TASK STATEMENT -
Take every line of the material below that includes the string "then" and copy it out.

DATA EXTRACT -
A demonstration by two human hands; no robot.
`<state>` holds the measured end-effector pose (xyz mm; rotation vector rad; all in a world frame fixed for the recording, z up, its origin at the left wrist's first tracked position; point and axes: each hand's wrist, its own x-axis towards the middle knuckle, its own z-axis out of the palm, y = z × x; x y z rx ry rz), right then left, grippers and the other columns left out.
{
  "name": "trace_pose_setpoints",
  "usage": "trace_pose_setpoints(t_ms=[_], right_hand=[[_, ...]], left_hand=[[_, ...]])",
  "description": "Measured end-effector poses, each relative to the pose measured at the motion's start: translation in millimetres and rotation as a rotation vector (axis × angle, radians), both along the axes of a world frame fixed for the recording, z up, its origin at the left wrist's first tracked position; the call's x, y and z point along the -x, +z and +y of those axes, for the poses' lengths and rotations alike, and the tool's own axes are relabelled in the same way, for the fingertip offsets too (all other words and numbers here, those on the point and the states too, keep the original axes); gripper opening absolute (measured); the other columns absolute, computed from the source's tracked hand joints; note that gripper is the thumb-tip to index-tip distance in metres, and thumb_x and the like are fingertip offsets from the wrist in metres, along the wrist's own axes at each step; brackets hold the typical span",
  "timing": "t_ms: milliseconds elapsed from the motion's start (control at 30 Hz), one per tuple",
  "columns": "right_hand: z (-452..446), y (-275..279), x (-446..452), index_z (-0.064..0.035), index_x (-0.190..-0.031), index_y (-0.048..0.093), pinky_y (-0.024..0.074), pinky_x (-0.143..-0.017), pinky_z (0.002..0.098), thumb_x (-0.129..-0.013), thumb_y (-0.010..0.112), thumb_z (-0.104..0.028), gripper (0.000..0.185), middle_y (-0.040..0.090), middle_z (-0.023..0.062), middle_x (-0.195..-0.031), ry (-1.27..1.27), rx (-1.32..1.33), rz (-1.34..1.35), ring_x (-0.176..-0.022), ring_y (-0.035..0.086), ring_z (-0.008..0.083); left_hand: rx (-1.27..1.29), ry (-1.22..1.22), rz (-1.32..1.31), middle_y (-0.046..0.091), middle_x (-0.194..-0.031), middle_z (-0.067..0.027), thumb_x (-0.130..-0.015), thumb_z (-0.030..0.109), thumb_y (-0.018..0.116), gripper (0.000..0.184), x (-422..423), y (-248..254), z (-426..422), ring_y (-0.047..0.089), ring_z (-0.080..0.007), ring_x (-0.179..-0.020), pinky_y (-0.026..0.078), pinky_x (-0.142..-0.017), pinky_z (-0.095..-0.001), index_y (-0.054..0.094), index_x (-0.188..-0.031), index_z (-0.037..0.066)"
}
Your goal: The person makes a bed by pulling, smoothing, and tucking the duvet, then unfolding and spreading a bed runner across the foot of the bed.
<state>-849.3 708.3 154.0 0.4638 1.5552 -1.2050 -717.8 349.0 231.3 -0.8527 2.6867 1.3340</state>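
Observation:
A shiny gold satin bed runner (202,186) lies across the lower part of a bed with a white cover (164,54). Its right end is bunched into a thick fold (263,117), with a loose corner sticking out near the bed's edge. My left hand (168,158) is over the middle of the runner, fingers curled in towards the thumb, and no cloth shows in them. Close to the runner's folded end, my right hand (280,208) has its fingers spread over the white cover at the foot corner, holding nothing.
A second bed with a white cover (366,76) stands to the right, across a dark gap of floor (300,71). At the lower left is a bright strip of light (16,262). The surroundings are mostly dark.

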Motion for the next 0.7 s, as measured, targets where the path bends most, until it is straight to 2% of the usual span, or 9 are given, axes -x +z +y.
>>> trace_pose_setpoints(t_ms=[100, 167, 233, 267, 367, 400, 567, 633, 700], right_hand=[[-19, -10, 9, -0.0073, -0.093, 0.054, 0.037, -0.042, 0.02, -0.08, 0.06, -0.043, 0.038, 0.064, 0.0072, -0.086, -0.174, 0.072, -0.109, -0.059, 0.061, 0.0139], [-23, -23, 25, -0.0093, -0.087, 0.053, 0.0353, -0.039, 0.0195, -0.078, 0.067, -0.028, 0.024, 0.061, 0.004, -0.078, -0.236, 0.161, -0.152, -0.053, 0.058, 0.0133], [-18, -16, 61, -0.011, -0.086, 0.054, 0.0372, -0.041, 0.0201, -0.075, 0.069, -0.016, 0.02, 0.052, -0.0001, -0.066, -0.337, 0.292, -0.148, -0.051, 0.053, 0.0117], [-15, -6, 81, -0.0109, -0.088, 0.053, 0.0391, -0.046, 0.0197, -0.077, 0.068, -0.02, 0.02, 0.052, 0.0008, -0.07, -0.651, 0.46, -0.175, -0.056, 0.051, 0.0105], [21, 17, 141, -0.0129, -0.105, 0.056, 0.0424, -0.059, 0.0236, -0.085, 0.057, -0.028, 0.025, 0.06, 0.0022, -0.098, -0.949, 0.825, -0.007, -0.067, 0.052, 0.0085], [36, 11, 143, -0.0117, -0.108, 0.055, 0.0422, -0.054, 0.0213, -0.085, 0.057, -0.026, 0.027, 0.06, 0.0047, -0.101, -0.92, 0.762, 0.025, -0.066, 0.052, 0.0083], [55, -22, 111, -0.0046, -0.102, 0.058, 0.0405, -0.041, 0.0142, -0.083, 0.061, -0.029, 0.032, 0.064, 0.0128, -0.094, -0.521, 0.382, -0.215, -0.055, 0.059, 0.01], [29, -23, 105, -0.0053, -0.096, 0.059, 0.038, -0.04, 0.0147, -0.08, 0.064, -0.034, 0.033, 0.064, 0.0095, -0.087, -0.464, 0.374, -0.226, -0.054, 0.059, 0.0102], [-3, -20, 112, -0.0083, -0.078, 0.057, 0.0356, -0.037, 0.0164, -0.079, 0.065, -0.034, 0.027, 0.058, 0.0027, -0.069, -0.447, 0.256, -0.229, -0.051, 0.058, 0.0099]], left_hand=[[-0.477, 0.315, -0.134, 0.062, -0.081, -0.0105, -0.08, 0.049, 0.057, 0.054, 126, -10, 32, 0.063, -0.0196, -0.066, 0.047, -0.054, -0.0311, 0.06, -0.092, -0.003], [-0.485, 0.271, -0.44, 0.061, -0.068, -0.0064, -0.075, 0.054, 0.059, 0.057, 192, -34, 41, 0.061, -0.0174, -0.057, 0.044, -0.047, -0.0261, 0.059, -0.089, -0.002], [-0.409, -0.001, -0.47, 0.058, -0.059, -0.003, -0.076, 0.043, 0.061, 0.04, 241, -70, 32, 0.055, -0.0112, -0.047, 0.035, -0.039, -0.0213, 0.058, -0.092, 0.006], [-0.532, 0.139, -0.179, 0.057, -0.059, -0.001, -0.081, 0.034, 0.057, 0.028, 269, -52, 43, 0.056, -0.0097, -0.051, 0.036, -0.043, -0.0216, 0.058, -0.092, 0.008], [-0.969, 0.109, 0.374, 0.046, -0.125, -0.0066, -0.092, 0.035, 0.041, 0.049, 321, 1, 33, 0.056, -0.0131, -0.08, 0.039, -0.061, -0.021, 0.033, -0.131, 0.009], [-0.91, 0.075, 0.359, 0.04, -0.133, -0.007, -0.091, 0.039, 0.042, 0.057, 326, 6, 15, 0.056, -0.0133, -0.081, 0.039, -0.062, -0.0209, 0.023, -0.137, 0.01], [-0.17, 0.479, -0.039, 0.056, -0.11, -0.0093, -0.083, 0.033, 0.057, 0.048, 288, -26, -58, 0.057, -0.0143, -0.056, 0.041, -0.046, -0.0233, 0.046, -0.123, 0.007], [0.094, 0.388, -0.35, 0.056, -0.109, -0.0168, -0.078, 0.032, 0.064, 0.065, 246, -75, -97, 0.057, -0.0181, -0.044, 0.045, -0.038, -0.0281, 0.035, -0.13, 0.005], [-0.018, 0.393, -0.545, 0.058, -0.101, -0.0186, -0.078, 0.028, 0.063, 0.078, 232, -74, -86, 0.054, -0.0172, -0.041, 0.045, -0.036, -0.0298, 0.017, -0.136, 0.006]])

EXERCISE SOLUTION -
`<state>` holds the measured end-effector pose (xyz mm; rotation vector rad; all in a world frame fixed for the recording, z up, its origin at the left wrist's first tracked position; point and axes: each hand's wrist, its own x-axis towards the middle knuckle, its own z-axis out of the palm, y = z × x; x y z rx ry rz), right then left, grippers and the other columns left out.
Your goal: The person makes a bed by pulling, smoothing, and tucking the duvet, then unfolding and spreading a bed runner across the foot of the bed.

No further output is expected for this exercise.